L'intrigue commence lentement, ma voisine s'est endormie ! Laure Calamy a contre emploi assure. Dominique Blanc donne bien le change dans un rôle de grande bourgeoise évanescente névrosée. Je regrette la dernière image qui signe une morale très américaine : "le crime ne paye pas". Ça gâche un scénario qui engage à tour de rôle et parfois malgré eux, tous les personnages dans une spirale perverse, immorale, criminelle. À voir.

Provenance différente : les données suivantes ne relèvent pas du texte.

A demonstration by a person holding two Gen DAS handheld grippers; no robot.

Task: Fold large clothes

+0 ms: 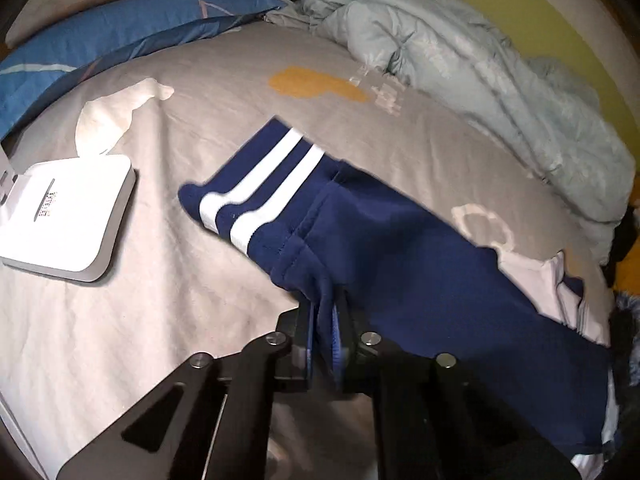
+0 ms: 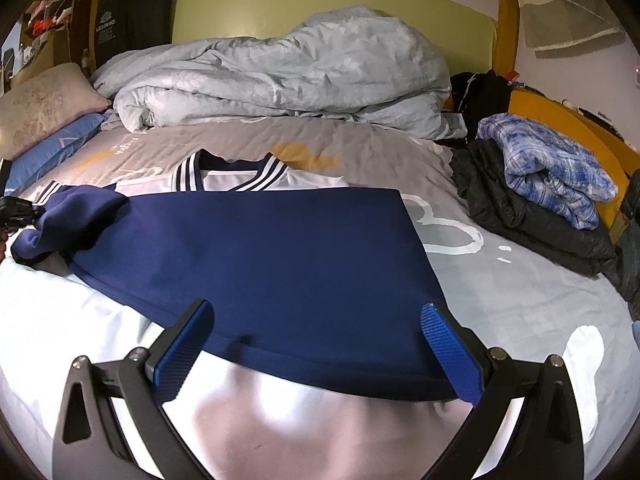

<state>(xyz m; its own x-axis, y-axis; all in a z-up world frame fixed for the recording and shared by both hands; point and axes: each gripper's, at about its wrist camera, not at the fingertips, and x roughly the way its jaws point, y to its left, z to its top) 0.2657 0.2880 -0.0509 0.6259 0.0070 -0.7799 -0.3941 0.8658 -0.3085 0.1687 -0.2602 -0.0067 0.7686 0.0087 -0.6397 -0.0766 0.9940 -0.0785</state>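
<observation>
With the navy jacket spread on the bed, the left hand-held gripper clamps its striped sleeve mid-fold, the right hand-held gripper gapes empty at the hem; next, lay the sleeve across the body.

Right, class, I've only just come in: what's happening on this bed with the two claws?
A person with a claw in each hand is folding a navy and white jersey on the bed. The left claw is shut on a bunched navy part of the jersey beside the striped cuff. The right claw is open, its fingers either side of the near hem, gripping nothing. The white collar end lies flat beyond. A duvet is heaped behind.
</observation>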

S'il n'y avait pas les 20 dernières minutes j'aurais mis 5 étoiles. Le scénario est vertigineux et venimeux à souhaits, nous emmenons sans cesse des révélations et rebondissements qu'on ne voit pas venir. La réalisation élégante propose des plans savamment travaillés qui offrent d'autres points de vue que ceux qu'on imaginait. Casting 5 étoiles, mené par une Laure Calamy toujours surprenante et excellente et une troupe aux petits oignons : Dominique Blanc à la voix métallique et aux répliques cinglantes et Jacques Weber en bon père ogre sur les bords, Dommage donc que le film propose 3 fins et que celle choisie soit moralisatrice quand on aurait aimé que le film répande son venin jusqu'à notre sortie de la salle. Chabrol n'aurait pas fait ça, quant à de Palma, on en est encore loin. Pourquoi convoquer des références écrasantes quand il ya déjà une identité propre ?
Surprenant. Déroutant! Malsain et toxique à souhait. Certains parlent d’une satyre de société. Moi, j’ai vu la famille où chaque personnage est détestable et à la fois attachant dans sa haine qui frôle la folie. Qui manipule qui?

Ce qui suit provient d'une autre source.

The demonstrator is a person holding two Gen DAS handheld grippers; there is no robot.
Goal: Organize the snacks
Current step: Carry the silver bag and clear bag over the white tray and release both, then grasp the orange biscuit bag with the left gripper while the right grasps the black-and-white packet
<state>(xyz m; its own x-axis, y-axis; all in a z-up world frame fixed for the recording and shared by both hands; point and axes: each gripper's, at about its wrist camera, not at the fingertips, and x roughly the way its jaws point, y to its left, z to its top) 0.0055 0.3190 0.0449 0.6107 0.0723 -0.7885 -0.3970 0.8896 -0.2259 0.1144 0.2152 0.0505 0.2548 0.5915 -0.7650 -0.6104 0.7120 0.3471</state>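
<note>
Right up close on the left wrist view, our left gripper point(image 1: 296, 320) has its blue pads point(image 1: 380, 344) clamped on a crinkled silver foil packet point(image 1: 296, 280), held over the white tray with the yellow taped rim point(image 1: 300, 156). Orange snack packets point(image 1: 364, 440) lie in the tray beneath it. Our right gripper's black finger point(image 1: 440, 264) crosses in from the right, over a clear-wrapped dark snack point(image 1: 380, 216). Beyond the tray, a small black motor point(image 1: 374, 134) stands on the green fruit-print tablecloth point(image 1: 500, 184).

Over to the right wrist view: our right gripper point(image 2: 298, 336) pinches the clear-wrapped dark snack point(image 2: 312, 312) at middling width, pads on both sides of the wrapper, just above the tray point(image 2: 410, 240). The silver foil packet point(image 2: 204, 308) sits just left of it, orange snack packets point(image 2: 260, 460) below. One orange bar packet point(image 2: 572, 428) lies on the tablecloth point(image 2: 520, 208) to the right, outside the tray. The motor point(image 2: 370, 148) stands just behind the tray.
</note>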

Très bonne intrigue et excellents jeux d'acteurs. En revanche, la remarque antisemite formulée par le personnage que joue J Weber est totalement gratuite, déplacée et choquante. Elle n'apporte rien au scénario.

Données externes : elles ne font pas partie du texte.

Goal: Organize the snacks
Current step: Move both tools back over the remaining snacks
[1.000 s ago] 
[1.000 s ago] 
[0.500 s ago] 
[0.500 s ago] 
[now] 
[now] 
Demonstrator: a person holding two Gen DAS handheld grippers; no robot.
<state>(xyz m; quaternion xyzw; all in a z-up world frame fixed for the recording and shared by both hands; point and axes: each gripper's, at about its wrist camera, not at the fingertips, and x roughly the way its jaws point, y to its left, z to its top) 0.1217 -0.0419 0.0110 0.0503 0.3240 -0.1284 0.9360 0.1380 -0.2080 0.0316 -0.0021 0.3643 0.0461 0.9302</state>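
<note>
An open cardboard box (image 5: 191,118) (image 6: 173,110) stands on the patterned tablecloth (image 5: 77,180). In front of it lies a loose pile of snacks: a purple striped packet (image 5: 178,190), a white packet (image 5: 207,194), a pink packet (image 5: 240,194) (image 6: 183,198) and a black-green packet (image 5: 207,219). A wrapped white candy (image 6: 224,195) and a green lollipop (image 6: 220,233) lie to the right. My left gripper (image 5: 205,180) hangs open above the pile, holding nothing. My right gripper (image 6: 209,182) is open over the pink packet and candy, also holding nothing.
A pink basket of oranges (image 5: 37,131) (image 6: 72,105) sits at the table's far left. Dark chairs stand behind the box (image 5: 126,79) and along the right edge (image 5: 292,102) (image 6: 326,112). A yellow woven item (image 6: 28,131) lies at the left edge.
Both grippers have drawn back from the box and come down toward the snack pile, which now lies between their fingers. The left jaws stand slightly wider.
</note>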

Quand Sébastien Marnier nous offre du "Chabrol".... un thriller déroutant, mystérieux à souhait, qui se plie et se déplie, un régal de suspense ! Plus rien à voir avec le voyage dans les Cévennes, Laure Calamy affiche un aplomb et une déconcertante facilité - bluffante !! Rare de voir un mélange aussi osé et une palette si large de personnalités dans un seul personnage caméléon psychologique.... Quels jolis décors - cette magnifique demeure bourgeoise - le choix des meubles et tapisseries, les costumes extravertis, celui de Dominique Blanc par exemple, confèrent une ambiance style kitsch du plus bel effet... La musique participe à la mise en scène nauséabonde, par ses effets martelés agaçants. Et puis ces multi-images en incrustation mosaïque ponctuent une démarche décérébrée à double détente. Autant le personnage de Serge (Jacques Weber) apporte un écho vibrant, autant celui de George (Dora Tillier) n'apporte rien (désolé). J'ai encore apprécié la québécoise Suzanne Clément, en grande forme ! Huit clos savoureux...**!!